Task goal:
When you reach the line with "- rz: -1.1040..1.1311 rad" in the data below, begin printing lines exactly, and stop once the line with "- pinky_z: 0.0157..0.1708" has been printed.

Raw data:
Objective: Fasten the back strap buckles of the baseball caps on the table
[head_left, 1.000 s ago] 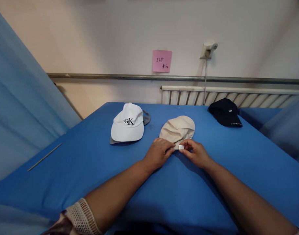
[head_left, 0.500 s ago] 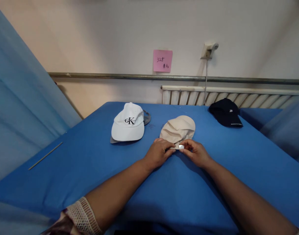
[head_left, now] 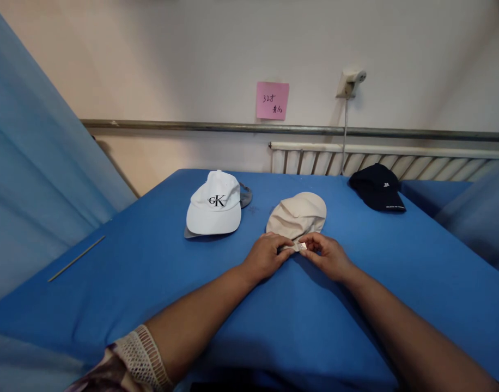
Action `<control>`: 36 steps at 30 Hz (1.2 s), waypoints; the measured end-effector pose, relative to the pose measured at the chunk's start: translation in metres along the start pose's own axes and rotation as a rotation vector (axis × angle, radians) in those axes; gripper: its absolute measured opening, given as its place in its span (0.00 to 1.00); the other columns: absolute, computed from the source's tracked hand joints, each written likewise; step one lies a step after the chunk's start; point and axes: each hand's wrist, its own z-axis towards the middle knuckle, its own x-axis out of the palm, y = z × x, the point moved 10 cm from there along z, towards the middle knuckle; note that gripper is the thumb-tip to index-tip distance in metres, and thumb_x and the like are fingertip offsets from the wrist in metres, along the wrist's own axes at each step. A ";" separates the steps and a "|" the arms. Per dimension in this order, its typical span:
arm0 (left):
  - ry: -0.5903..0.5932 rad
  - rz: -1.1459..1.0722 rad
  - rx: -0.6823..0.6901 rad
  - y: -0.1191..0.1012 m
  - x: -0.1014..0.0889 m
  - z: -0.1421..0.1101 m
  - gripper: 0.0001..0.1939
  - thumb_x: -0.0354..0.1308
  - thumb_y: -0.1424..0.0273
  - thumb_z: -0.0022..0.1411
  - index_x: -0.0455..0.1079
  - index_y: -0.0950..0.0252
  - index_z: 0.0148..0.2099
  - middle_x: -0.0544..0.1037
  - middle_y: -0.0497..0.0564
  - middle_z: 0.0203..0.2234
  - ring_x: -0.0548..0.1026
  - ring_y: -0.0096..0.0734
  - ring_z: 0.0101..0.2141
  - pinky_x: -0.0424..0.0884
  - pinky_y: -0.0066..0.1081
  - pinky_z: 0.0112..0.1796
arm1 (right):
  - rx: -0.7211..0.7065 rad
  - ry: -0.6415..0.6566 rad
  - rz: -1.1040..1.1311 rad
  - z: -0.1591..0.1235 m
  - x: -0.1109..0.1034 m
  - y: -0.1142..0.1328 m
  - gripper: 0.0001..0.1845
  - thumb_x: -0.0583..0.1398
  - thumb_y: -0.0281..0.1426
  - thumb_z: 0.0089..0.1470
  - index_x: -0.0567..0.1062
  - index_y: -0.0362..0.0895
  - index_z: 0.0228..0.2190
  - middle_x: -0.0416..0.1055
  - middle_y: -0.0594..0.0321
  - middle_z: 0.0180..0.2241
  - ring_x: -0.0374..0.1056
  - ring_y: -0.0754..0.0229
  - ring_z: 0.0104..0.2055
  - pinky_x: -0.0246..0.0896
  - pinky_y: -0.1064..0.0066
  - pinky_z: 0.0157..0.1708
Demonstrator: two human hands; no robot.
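Cap (head_left: 296,212), beige, one, crown creased, resting on a blue-covered table (head_left: 192,305); far side rounded, near edge drawn out into a narrow band (head_left: 296,247). Left hand (head_left: 269,256): at the near left edge of the beige cap, thumb and forefinger pinching the band. Right hand (head_left: 327,258): at the near right edge, thumb and fingertips gripping a small pale, shiny piece (head_left: 303,246) at the band's end; whether buckle or label, cannot tell. Bearing: the beige cap lies directly beyond both hands, its long axis running away from them with a lean to the right; the left hand overlaps it more and is the nearer. White cap (head_left: 213,218), marked with black letters, on a grey cap (head_left: 245,197): left of the beige cap, well apart. Black cap (head_left: 374,185): right of it and farther back. Thin stick (head_left: 77,258): far left of it. Change from half a second ago: the shiny piece has tilted, and more of the band shows between the fingertips; the other caps lie as before.
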 end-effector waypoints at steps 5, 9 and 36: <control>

Answer box:
  - rz: -1.1040..1.1311 rad
  - z: -0.1591..0.1235 m
  - x: -0.1109..0.1034 m
  - y: -0.1142..0.1328 m
  - gripper: 0.0001..0.1845
  - thumb_x: -0.0583..0.1398
  - thumb_y: -0.0281..0.1426
  - thumb_z: 0.0089..0.1470
  - index_x: -0.0567..0.1062
  - index_y: -0.0362..0.0895
  - index_z: 0.0228..0.2190
  - middle_x: -0.0416..0.1055
  - middle_y: -0.0594..0.0321
  - middle_z: 0.0180..0.2241
  - ring_x: -0.0374..0.1056
  - ring_y: -0.0754..0.0229
  - ring_z: 0.0104..0.2055
  - pinky_x: -0.0246..0.0896
  - pinky_y: -0.1064..0.0066
  - pinky_z: 0.0157..0.1708

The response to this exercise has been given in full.